The contribution of our work is threefold:

  1. 1)

    We propose an algorithm which can cover the optimal solution as much as possible with training only one model.

  2. 2)

    For different preference inputs, a variety of diversity strategies that conform to the preference can be generated.

  3. 3)

    Compared with single-objective reinforcement learning, our algorithm can reduce the possibility of falling into a local optimal solution, and can better converge to the optimal solution in sparse reward environments.

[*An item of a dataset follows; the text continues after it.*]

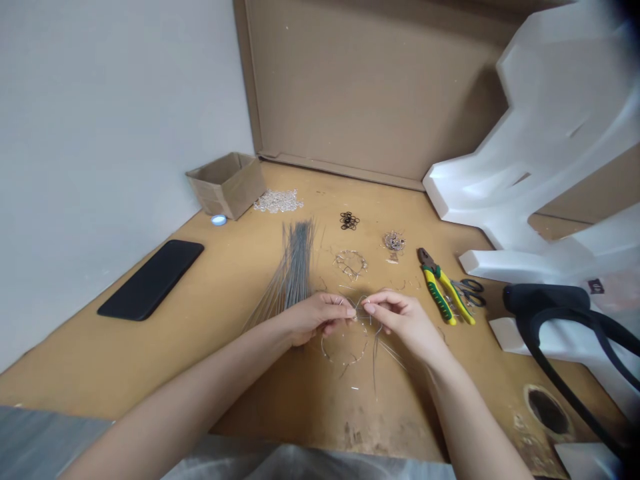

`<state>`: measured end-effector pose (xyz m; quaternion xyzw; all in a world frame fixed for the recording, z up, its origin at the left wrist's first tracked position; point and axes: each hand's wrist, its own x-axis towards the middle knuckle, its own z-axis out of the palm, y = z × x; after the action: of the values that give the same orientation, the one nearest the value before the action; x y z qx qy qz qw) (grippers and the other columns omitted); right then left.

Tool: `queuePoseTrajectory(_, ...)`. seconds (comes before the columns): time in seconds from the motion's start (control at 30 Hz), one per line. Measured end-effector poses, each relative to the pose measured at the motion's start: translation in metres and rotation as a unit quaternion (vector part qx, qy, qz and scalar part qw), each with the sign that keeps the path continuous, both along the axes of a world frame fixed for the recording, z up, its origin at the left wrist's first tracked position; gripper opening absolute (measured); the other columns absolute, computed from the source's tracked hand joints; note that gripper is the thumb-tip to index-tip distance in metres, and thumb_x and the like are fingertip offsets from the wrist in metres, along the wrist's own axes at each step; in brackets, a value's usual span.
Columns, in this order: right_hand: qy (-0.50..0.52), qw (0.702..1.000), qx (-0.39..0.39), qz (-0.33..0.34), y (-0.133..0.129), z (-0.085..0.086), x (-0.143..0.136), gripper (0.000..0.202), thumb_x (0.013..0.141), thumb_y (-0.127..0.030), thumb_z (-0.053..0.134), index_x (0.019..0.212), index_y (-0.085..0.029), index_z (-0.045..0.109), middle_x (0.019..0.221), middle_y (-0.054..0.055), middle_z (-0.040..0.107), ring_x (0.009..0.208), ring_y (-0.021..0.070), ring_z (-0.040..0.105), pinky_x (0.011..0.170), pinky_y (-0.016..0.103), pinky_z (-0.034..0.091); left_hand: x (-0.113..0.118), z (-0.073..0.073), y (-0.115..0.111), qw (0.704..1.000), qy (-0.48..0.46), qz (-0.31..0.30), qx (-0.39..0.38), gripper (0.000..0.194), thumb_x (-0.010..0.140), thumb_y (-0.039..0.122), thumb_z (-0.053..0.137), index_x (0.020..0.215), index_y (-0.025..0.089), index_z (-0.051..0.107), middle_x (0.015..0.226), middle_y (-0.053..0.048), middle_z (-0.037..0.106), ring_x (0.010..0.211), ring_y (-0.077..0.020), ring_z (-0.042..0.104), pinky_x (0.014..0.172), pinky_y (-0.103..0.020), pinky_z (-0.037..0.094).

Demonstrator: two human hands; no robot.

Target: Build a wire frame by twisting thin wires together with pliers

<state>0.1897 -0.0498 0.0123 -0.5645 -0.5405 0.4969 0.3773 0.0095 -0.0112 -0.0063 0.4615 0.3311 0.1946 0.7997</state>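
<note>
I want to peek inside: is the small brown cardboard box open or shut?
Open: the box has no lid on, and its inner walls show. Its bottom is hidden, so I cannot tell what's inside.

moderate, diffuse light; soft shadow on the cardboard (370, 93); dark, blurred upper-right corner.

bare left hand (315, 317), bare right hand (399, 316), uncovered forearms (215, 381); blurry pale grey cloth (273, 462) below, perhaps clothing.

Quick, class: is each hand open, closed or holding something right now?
Left hand: closed, pinching thin wire.
Right hand: closed, also pinching thin wire.
</note>
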Motion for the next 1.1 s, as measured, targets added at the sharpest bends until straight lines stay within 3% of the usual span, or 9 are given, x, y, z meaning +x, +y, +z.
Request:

The structure of this paper is organized as follows: In Sect. 2, we introduce the relevant background of multi-objective reinforcement learning and some notations used in this paper. In Sect. 3, we analyze some problems with existing methods and propose a multi-objective reinforcement learning algorithm with preference exploration (MoPE). In Sect. 4, we introduce two multi-objective environments and validate our methods based on them. In Sect. 5, we summarize the contributions of this article and illustrate future research directions.

2 Background

The Multi-objective Reinforcement Learning (MORL) is a class of methods relative to traditional single-objective reinforcement learning. Its reward function \(\boldsymbol{r}(s,a)=(r_1(s,a),...r_m(s, a))\) is given in vector form, where m is the number of targets. The MORL is derived from multi-objective optimization problems, whose goal is to solve \(\max f(x)=(f_1(x),...f_m(x))^\top \). In most multi-objective problems, there are conflicts or incomparability between objectives, and the global optimal solution cannot be obtained, which leads to the improvement of one objective that tends to weaken other objectives. For a solution, if there is no other solution that is better than it on all objectives, it is called a Pareto solution under the problem. A set of Pareto optimal solutions is called the Pareto optimal set, and the surface formed by the optimal set in space is called the Pareto front.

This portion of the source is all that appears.